The new delivery entailed giving the students only one introductory lecture at the very beginning of the year, explaining what PBL is so students understand the method of learning they are using. They had some practical training workshops: one on group-working and the skills required and one doing a simulation of a PBL scenario. There are six PBL tasks over the course of the year and each scenario lasts for three weeks. Students are put into different groups of three or four for each scenario, so they get to work with different students each time, thereby learning to work with different people. They have a workshop every week where they follow a clear structure working through the problem facilitated by academic staff and there are no lectures. At the end of each scenario they participate in a group presentation and produce a piece of group written work and a reflective exercise. These serve as formative tasks for their summative assessments, using feedback to feed-forward and help them maximise their performance in the summative tasks.

The group assessment remained the same as the previous year, the only difference was the delivery method, and the results were astounding. The majority of groups (five out of seven) had their submissions sent off to the intended recipient, a stark contrast to the previous year, where there were none. The change in delivery method was evaluated as the main factor in this. Students now had the requisite skills to produce a collective written task and they thoroughly enjoyed doing so. The feedback from the students via their anonymous module questionnaires was overwhelmingly positive, from students saying it is the best module they have ever studied to students saying they used to ‘hate’ group work to now actually enjoying it. This structure has remained in place ever since and the results have been similar each year, with the majority of groups having their submissions sent to the relevant body.

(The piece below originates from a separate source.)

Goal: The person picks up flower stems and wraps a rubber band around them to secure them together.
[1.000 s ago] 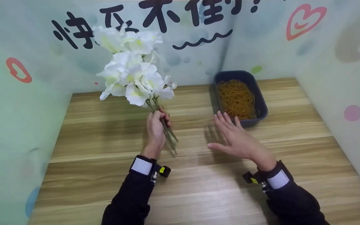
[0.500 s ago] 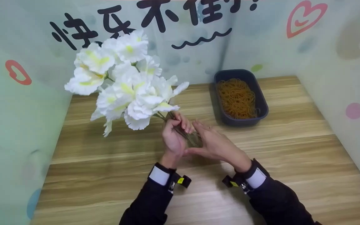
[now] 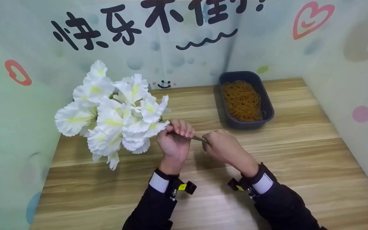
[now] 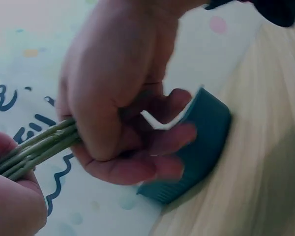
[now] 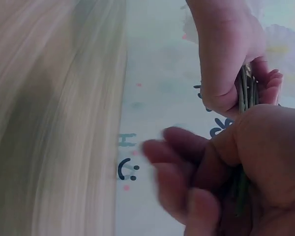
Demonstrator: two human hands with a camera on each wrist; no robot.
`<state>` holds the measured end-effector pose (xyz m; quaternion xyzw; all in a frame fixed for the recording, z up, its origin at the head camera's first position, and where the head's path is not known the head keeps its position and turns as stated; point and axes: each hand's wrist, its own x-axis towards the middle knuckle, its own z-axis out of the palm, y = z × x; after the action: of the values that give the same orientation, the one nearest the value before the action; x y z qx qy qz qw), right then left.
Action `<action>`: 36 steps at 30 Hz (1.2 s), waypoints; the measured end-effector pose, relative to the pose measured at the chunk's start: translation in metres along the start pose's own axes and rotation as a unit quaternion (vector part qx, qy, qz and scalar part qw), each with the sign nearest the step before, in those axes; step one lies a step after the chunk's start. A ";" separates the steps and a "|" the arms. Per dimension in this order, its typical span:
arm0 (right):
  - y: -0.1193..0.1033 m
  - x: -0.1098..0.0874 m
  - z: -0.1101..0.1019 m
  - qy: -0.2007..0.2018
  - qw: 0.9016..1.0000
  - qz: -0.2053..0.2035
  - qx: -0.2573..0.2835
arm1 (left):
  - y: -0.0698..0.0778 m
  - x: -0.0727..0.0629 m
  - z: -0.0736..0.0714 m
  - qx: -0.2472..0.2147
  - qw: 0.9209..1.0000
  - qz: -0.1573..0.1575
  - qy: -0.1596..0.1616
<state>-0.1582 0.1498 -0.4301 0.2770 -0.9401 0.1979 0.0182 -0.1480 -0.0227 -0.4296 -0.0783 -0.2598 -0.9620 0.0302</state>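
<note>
A bunch of white artificial flowers (image 3: pixel 112 121) with yellow centres lies tilted to the left in the head view. My left hand (image 3: pixel 176 142) grips its green stems (image 3: pixel 198 138) just below the blooms. Around the lower part of the same stems curl the fingers of my right hand (image 3: pixel 227 148). Between the two hands a short stretch of stems shows, pressed close together in the left wrist view. The stem ends are mostly hidden inside my right hand (image 5: pixel 270 147), whose fingers look blurred in the right wrist view.
A dark blue plastic box (image 3: pixel 268 107) full of tan rubber bands (image 3: pixel 242 101) stands at the back right of the wooden table (image 3: pixel 299 179). Printed wall panels (image 3: pixel 196 64) enclose the table at the back and both sides.
The blooms have swung down and left as the bunch tilted nearly level. My right hand moved left from near the box, first meeting the stems with fingers extended, and now grips them.
</note>
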 end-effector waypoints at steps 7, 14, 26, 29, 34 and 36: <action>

Arguments against group grades

There are challenges to this type of assessment with the main assessment being a group task that is given a single mark and all students on the group receive that mark – a group grade. Spencer Kagan has said ‘Every time I see group grades I am appalled. They are, in my view, never justified. Ever’.33 This is a very strong condemnation of giving a group grade and he is not alone. Some of our own colleagues share similar sentiments to those of Kagan when they learn about the Civil Liberties assessment. Brown and McIlroy explored group working in healthcare students’ education.34 They found that what they termed group learning activities (GLAs) can have a negative impact on the students’ learning experience, due to factors such as ‘free-riding’ (less hard-working students benefitting from peers who work harder than them), lack of personal control over the grade, the stress of trying to make sure the group is harmonious and avoiding conflicts, and feelings of being alone and isolated. They quote George Bernard Shaw’s famous words that ‘Hell is paved with good intentions, not with bad ones. All men mean well’.35 For them, group work in healthcare had become almost the norm, and, while it was well-intentioned, perhaps the benefits were being taken for granted and were actually producing negative experiences for students. More mindful and managed use of GLAs was needed in order to try and prevent such negative experiences.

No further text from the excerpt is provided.